Samsung descarta cisão

O presidente do Conselho de Administração, Kwon Oh-Hyun, participa da assembleia geral da Samsung Electronics

A maior fabricante mundial de smartphones, Samsung Electronics, que atravessa uma das piores crises de sua história, anunciou nesta sexta-feira que não adotará a cisão de suas atividades, como evocado durante o escândalo que provocou o impeachment da presidente sul-coreana Park Geun-Hye.

O conglomerado sul-coreano se encontra no olho do furacão há vários meses, após o desastre planetário com o Galaxy Note 7 - cujas baterias provocavam incêndios - e o envolvimento de altos executivos do grupo no escândalo de corrupção que provocou a queda de Park Geun-Hye.

O vice-presidente da Samsung Electronics, Lee Jae-Yong, herdeiro do grupo Samsung, foi denunciado por corrupção e está atrás das grades.

Após o fiasco do Galaxy Note 7, a Samsung Electronics havia anunciado - sob a pressão dos acionistas - que analisava uma cisão da empresa em duas entidades.

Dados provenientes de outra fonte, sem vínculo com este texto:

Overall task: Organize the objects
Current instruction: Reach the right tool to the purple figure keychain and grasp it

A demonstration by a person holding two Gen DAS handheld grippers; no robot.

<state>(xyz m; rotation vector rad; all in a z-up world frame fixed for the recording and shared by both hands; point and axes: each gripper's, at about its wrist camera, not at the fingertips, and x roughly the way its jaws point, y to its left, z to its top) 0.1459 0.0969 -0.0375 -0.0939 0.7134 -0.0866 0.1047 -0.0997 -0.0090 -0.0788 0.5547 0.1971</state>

Mas nesta sexta-feira, o presidente do Conselho de Administração, Kwon Oh-Hyun, anunciou na assembleia geral da Samsung Electronics que o estudo dos aspectos legais e fiscais da operação havia revelado "alguns efeitos negativos".

"De momento, [a cisão] parece difícil de se implementar", declarou Kwon Oh-Hyun sem dar detalhes.

Samsung Electronics é o carro-chefe do grupo Samsung, primeiro conglomerado do país e que responde por um quinto do PIB sul-coreano.